Half blood
"Are you going?" she asked her brother softly through the phone; partly due to reverence and partly due to –
"Where? To my half-sister's janazaah?"
"Yea," she scraped up those words from her overloaded but currently, fuzzy, brain-vault hemisphere. Felt like Daphne from Scooby Doo looking for her glasses in a larger-than-life library, curtained in the weight of cobwebs. Like a twig groaning: DANGER! OVER CAPACITY but who can ever hear the twig?
She noticed the emphasis on the word, half. Like the italic you see in books, a slanted word indicating you to stress on it.
Their baby sister drowned but all her brother could still feel was resentment. He resented the now DEAD baby girl because their father left their family for her mother. But how is it, the little girl's fault? Their father did reconcile and live with them all together like one, blended family, which was greatly uncomfortable at first but later felt normal. Like something inconspicuous – that's just always been. Like, a constant.

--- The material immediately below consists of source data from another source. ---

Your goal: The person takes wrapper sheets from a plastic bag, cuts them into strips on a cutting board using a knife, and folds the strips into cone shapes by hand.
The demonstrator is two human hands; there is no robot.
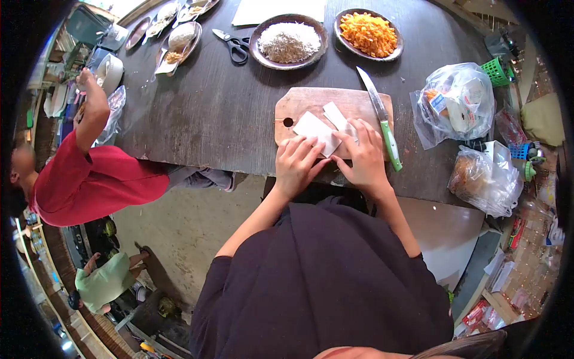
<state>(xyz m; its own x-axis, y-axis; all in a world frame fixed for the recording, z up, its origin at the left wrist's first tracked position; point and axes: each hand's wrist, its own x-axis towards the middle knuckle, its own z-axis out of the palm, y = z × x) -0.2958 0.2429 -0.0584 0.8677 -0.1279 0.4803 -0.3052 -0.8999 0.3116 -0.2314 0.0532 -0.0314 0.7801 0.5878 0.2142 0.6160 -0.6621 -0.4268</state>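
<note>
Two white folded pieces, paper or thin wrapper by their look, lie on a wooden cutting board [335, 99]. My left hand [295, 160] has its fingertips over the lower left of the wider white folded sheet [312, 128], thumb at its lower edge. Close beside it, my right hand [365, 157] bends its fingers over the lower part of a narrower white strip [335, 113], with its thumb near the wider sheet. Between the palms the sheets' lower edges are partly hidden. A knife [388, 140] with a green handle rests along the board's right side, blade pointing away.
Beyond the board are a plate of shredded white food [290, 42], a plate of orange shreds [369, 35] and scissors [233, 46]. Plastic bags [460, 99] stand at the right. A person in red [101, 179] is at the table's left; another in green [104, 282] sits lower.
</note>
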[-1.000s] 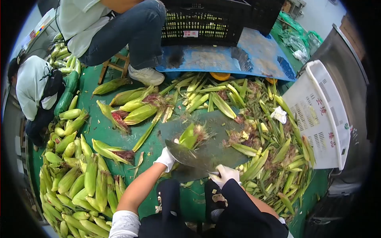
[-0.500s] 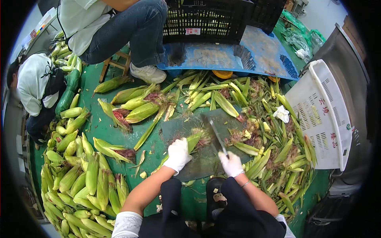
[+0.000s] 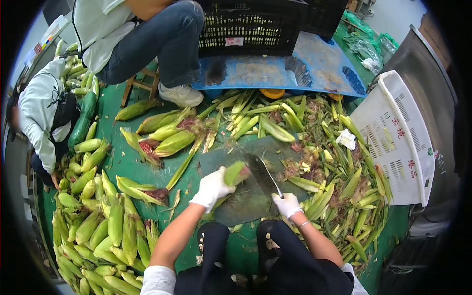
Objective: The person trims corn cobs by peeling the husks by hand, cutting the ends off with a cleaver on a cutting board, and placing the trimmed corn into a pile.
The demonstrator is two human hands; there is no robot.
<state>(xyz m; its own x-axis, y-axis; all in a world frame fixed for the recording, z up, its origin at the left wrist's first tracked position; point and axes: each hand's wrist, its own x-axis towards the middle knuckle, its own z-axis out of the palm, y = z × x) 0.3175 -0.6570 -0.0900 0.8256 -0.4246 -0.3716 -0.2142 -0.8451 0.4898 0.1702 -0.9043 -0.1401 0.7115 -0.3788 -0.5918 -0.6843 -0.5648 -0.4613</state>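
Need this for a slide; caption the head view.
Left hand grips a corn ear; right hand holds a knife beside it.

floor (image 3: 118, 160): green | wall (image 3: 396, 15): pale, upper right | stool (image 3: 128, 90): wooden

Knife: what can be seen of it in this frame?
The knife has a broad, dark, metal-looking blade with a bright strip along its right side. The gloved right hand grips the handle, hiding most of it. The blade slants forward and leftward over the grey board, beside the corn ear; whether it touches either is unclear.
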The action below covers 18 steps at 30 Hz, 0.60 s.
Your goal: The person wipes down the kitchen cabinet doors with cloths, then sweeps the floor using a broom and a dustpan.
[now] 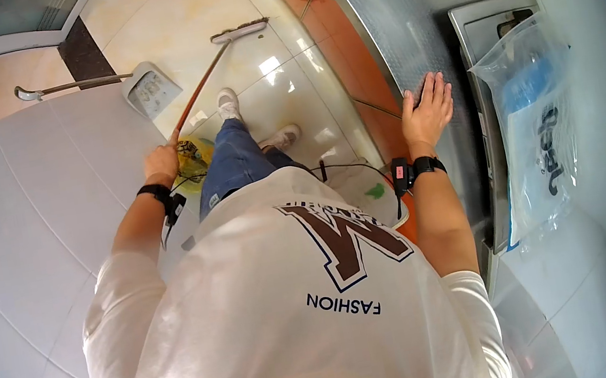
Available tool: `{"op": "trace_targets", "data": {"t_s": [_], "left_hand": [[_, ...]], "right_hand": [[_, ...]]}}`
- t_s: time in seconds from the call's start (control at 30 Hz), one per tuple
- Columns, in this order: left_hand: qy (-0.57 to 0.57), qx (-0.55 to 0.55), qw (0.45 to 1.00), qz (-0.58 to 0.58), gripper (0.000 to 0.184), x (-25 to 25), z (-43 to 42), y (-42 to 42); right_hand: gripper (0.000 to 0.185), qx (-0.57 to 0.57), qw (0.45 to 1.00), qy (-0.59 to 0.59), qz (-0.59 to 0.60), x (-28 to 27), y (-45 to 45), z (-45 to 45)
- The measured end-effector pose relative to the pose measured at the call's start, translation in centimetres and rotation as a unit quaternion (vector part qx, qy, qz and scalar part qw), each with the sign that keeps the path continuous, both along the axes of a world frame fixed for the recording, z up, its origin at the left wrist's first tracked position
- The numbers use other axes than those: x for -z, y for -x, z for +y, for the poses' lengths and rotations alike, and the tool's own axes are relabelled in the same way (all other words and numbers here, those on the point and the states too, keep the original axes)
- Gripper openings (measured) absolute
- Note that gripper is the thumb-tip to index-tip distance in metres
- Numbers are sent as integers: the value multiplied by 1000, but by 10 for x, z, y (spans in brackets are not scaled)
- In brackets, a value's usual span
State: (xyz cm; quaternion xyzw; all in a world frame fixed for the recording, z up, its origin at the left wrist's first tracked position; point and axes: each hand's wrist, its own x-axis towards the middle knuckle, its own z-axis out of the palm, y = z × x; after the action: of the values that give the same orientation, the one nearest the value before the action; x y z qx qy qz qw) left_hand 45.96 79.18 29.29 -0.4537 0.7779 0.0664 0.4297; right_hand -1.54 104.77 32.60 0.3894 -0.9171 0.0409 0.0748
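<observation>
My left hand [161, 165] is closed around the upper end of a broom's red-brown handle [200, 94]. The broom head [240, 32] rests on the tiled floor ahead of my feet. On the right, my right hand [427, 114] is spread with its fingers stretched out over the edge of a metal counter [400, 4], holding nothing. To the left of the broom lies a dustpan [152, 90] with some debris in it; its long handle points left.
A yellow plastic bag [194, 159] sits beside my left leg. Along the left runs a pale panelled wall [14, 237]. An orange band [334, 39] lines the counter's base. A clear plastic package [538, 133] with blue contents is at the right, by a metal-framed panel [476, 24].
</observation>
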Motion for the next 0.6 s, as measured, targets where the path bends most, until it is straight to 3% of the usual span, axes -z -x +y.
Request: {"op": "trace_targets", "data": {"t_s": [0.1,0.2,0.37,0.6], "left_hand": [[-29,-41,998,37,56,-16,16,-15],[-52,-1,998,37,56,-17,33,-42],[-147,-13,989,-25,55,-18,41,-44],[-108,-41,992,-43,56,25,35,-38]], "right_hand": [[62,0,1000,-3,3,-1,-1,0],[62,-1,1000,-5,7,-2,-1,-1],[61,-3,1000,-2,13,-3,-1,-2],[62,-10,1000,-6,26,1,-1,0]]}}
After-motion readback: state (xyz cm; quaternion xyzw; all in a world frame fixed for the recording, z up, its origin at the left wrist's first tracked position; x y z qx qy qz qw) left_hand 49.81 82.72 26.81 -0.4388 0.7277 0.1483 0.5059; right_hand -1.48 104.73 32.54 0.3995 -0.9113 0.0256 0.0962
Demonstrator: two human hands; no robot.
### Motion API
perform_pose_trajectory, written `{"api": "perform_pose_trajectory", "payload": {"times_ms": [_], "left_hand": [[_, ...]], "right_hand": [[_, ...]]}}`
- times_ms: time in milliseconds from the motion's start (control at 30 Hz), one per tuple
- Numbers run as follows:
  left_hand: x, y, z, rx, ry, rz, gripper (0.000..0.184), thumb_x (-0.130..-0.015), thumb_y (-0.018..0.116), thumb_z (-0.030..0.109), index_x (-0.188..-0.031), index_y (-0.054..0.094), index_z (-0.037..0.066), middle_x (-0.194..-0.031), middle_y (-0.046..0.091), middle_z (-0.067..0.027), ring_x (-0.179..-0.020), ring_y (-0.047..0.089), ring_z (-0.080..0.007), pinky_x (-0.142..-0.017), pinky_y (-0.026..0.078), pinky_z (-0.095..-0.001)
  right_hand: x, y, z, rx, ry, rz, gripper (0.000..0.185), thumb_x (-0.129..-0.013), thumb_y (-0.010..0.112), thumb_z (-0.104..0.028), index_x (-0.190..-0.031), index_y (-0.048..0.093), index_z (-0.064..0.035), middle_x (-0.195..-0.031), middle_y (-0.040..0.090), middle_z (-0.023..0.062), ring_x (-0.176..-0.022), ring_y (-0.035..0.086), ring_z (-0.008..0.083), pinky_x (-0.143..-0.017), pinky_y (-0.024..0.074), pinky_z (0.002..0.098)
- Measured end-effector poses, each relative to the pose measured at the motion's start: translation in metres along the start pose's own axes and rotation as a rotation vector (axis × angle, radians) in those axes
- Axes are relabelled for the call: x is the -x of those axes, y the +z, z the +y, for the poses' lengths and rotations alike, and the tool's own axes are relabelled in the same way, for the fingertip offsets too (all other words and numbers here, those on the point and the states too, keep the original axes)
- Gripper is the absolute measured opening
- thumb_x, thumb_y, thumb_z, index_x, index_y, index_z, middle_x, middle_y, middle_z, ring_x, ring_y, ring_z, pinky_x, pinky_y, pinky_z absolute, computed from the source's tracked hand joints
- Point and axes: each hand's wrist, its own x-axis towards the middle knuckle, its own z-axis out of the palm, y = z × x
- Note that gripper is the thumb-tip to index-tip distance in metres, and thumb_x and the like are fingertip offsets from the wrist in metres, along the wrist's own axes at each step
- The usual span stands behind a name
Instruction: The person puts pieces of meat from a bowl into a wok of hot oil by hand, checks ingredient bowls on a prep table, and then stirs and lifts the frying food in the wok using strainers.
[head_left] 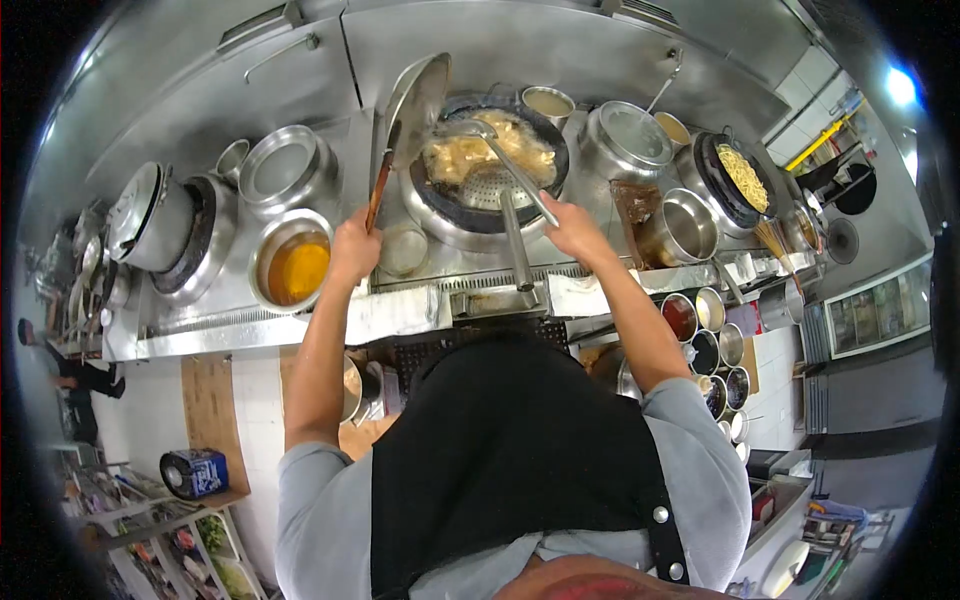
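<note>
My left hand [356,246] is closed round the dark wooden handle of a wide metal strainer [420,100], which is tilted up at the left side of the wok. My right hand [578,232] grips the long metal handle of a ladle [470,129], its bowl over the food. Pale golden pieces of food [510,140] lie in bubbling oil in the dark wok [562,160]. A perforated skimmer [484,188] rests in the front of the wok, its thick handle pointing towards me and held by neither hand.
A pot of orange oil [302,268] stands left of the wok. Lidded pots [278,168] stand behind it. On the right are an empty-looking pot [690,225], another lidded pot [638,135] and a wok of noodles [742,180]. Sauce containers [678,316] stand below the right counter edge.
</note>
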Motion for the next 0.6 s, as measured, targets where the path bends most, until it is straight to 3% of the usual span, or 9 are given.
{"api": "perform_pose_trajectory", "payload": {"times_ms": [67, 133, 233, 333, 400, 467, 500, 533, 600], "left_hand": [[-0.004, -0.006, -0.002, -0.019, -0.045, -0.028, 0.04, -0.087, 0.058, 0.009, -0.126, 0.062, 0.001, -0.094, 0.067, -0.0333, -0.094, 0.064, -0.053, -0.083, 0.051, -0.0561], [-0.007, -0.011, -0.004, 0.041, -0.015, 0.039, 0.037, -0.087, 0.059, 0.009, -0.123, 0.062, 0.0, -0.092, 0.067, -0.0331, -0.093, 0.064, -0.0529, -0.081, 0.052, -0.0557], [-0.01, -0.014, 0.006, 0.042, -0.054, 0.034, 0.033, -0.087, 0.059, 0.01, -0.118, 0.062, 0.0, -0.094, 0.067, -0.0338, -0.095, 0.064, -0.0532, -0.083, 0.051, -0.0556], [-0.019, -0.004, 0.002, 0.052, -0.049, 0.005, 0.03, -0.087, 0.06, 0.01, -0.115, 0.062, 0.0, -0.096, 0.067, -0.034, -0.098, 0.063, -0.0536, -0.084, 0.05, -0.056], [-0.026, 0.004, 0.006, 0.054, -0.018, -0.006, 0.03, -0.087, 0.06, 0.011, -0.114, 0.062, -0.001, -0.097, 0.066, -0.0341, -0.099, 0.063, -0.0538, -0.084, 0.049, -0.0562], [-0.025, 0.009, 0.012, 0.019, -0.06, -0.034, 0.028, -0.087, 0.061, 0.011, -0.113, 0.061, 0.0, -0.097, 0.067, -0.0337, -0.099, 0.063, -0.0538, -0.084, 0.049, -0.0564], [-0.029, 0.016, 0.011, -0.015, -0.075, -0.045, 0.027, -0.088, 0.06, 0.011, -0.112, 0.062, -0.001, -0.098, 0.067, -0.0337, -0.1, 0.064, -0.053, -0.085, 0.05, -0.0559], [-0.03, 0.023, 0.013, -0.007, -0.067, -0.044, 0.027, -0.088, 0.06, 0.011, -0.112, 0.062, -0.001, -0.098, 0.067, -0.0337, -0.1, 0.064, -0.053, -0.085, 0.05, -0.0559], [-0.033, 0.032, 0.018, 0.063, -0.088, -0.048, 0.026, -0.088, 0.058, 0.009, -0.112, 0.062, 0.0, -0.098, 0.067, -0.0336, -0.101, 0.064, -0.0524, -0.085, 0.05, -0.0559]], "right_hand": [[0.023, 0.002, -0.009, -0.116, -0.063, 0.03, 0.082, -0.086, 0.071, -0.02, -0.16, 0.036, -0.015, -0.111, 0.072, 0.0216, -0.099, 0.071, 0.0359, -0.085, 0.0578, 0.046], [0.055, -0.001, -0.039, -0.767, 0.161, -0.225, 0.083, -0.087, 0.073, -0.018, -0.16, 0.035, -0.0115, -0.091, 0.07, 0.0126, -0.073, 0.069, 0.0218, -0.065, 0.0568, 0.0381], [0.053, 0.026, -0.05, -0.915, 0.125, -0.3, 0.078, -0.089, 0.072, -0.013, -0.159, 0.037, -0.0063, -0.081, 0.064, 0.0061, -0.058, 0.059, 0.0136, -0.053, 0.0504, 0.0323], [0.016, 0.045, -0.046, -0.774, 0.067, -0.21, 0.075, -0.09, 0.072, -0.014, -0.157, 0.04, -0.0019, -0.076, 0.062, 0.0047, -0.054, 0.057, 0.0149, -0.053, 0.0495, 0.0335], [0.008, 0.021, -0.047, -0.742, 0.086, -0.205, 0.076, -0.089, 0.072, -0.017, -0.155, 0.041, -0.0002, -0.081, 0.067, 0.0108, -0.06, 0.062, 0.0178, -0.06, 0.0529, 0.0356], [-0.002, 0.013, -0.038, -0.601, 0.116, -0.079, 0.076, -0.087, 0.072, -0.017, -0.154, 0.042, 0.0008, -0.093, 0.072, 0.0216, -0.072, 0.069, 0.0279, -0.072, 0.056, 0.04], [-0.02, 0.045, -0.006, -0.374, -0.172, 0.275, 0.076, -0.086, 0.072, -0.018, -0.154, 0.043, -0.0003, -0.107, 0.072, 0.0286, -0.089, 0.072, 0.0385, -0.084, 0.055, 0.0445], [-0.029, 0.039, 0.002, -0.366, -0.169, 0.282, 0.076, -0.086, 0.072, -0.018, -0.154, 0.043, -0.0003, -0.107, 0.072, 0.0286, -0.089, 0.072, 0.0385, -0.084, 0.055, 0.0445], [-0.056, 0.021, 0.014, -0.338, 0.085, -0.013, 0.076, -0.086, 0.072, -0.021, -0.155, 0.043, -0.0047, -0.077, 0.068, 0.0163, -0.06, 0.065, 0.0243, -0.058, 0.0515, 0.0383]]}}
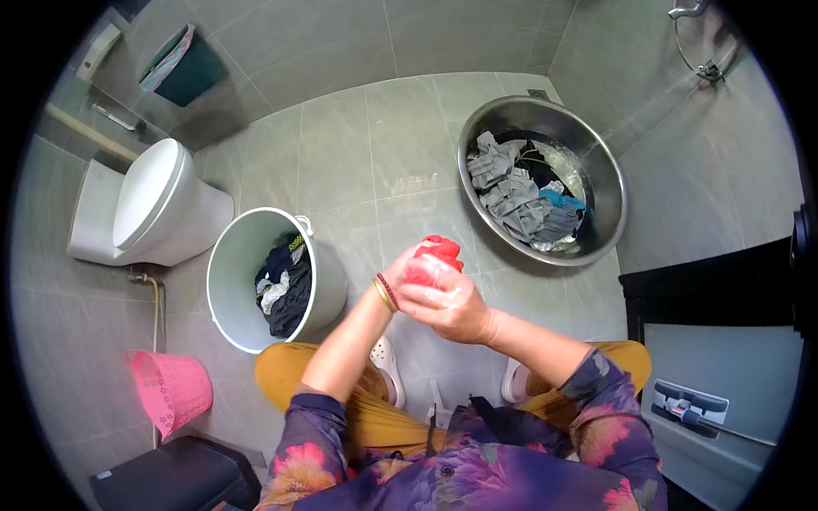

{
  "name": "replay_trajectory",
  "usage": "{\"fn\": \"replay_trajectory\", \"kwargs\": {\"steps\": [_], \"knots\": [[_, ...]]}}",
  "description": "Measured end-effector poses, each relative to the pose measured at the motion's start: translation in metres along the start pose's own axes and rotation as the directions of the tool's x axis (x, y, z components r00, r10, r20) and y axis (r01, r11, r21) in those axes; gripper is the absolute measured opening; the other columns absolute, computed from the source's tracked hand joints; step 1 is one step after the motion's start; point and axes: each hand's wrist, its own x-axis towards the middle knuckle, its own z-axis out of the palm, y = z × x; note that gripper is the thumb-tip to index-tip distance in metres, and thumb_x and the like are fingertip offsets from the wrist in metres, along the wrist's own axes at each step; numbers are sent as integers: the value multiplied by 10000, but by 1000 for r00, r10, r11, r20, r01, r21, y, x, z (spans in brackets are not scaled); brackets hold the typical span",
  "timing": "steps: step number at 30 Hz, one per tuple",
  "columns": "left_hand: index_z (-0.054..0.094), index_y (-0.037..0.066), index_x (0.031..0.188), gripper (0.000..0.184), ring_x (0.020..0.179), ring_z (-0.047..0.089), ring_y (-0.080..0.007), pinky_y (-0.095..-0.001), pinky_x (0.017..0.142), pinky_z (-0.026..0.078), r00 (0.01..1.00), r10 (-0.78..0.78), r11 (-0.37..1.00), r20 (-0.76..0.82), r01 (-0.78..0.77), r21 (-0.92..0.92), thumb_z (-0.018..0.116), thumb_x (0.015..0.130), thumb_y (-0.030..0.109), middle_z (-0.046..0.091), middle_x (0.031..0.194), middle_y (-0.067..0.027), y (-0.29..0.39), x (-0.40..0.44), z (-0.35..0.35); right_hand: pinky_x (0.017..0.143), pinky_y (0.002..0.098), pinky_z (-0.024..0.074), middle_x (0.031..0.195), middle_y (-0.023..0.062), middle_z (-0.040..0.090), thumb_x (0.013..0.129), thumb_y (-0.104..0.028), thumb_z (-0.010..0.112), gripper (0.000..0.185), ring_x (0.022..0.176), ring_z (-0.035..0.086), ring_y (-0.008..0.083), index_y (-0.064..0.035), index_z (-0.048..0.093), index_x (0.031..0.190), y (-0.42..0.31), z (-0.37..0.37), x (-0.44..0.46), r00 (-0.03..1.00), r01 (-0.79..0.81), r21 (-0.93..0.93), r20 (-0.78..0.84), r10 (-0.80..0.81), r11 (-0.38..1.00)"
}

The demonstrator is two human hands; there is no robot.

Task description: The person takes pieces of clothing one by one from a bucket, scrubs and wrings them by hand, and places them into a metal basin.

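A bunched wet red cloth point(440, 249) is squeezed between my two hands, over the floor in front of my knees. My left hand point(407, 271), with a gold bangle and a red bracelet at the wrist, wraps its left side. My right hand point(452, 302) presses round it from the right, fingers closed. To the upper right, a large metal basin point(615, 192) holds water with grey, black and blue clothes point(515, 200). Left of my hands, a white bucket point(230, 281) holds dark clothes point(291, 298) and a small white piece.
A white toilet point(146, 200) stands at the left, with a green bin point(183, 72) above it. Lower left are a pink basket point(173, 390) and a dark box point(179, 479). A shower fixture point(709, 70) is at the upper right, and a grey panel point(724, 366) at the right.
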Motion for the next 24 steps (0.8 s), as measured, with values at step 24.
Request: {"fn": "replay_trajectory", "kwargs": {"steps": [24], "knots": [[522,102,1091,409,816,600,-176,-319,731,489,920,-115,820,-374,300,487,513,844,429,599,1003,-31,-16,52,-69,802,335,445,935,90,556,666,-42,550,125,958,520,225,-15,576,786,39,57,-92,973,-154,166,198,120,974]]}}
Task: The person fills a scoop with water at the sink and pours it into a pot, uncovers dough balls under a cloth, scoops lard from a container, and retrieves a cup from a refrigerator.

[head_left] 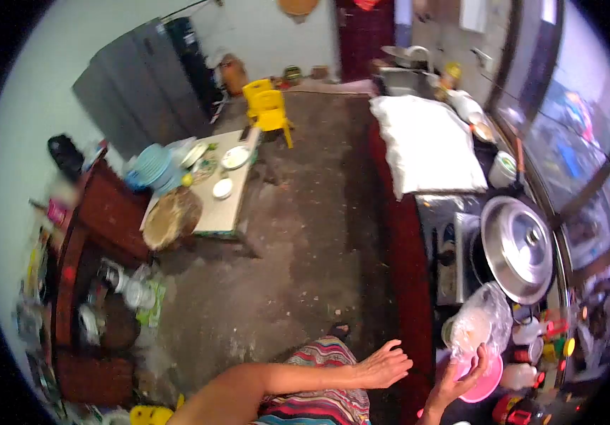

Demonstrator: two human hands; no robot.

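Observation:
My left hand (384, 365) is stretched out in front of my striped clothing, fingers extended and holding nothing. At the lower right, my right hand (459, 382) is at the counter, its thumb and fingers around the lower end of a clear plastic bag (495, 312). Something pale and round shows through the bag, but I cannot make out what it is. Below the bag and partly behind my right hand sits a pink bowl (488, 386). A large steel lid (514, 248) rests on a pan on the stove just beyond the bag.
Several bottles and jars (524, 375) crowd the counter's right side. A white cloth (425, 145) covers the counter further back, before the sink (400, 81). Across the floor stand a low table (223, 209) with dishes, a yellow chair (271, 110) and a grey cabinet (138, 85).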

He wished his father was more constant in their lives. But so did she. He wished the father loved their mother like what love should be like – constant, consistent, like an anchor holding the ship.
But what even is constant? Except uncertainty; except death. Her thoughts trailed on. She was still holding the phone drowning out his excuses with her stream of consciousness. Stream of consciousness always delighted her because she was inspired by Virginia Woolf.
"Why am I thinking of Virginia Woolf in delight?" she thought to herself, guilty to feel an ounce of happiness. "My baby sister is no more." I should be feeling every intensity of that poem by WH Auden, the one that was in the movie, Four Weddings, and a Funeral.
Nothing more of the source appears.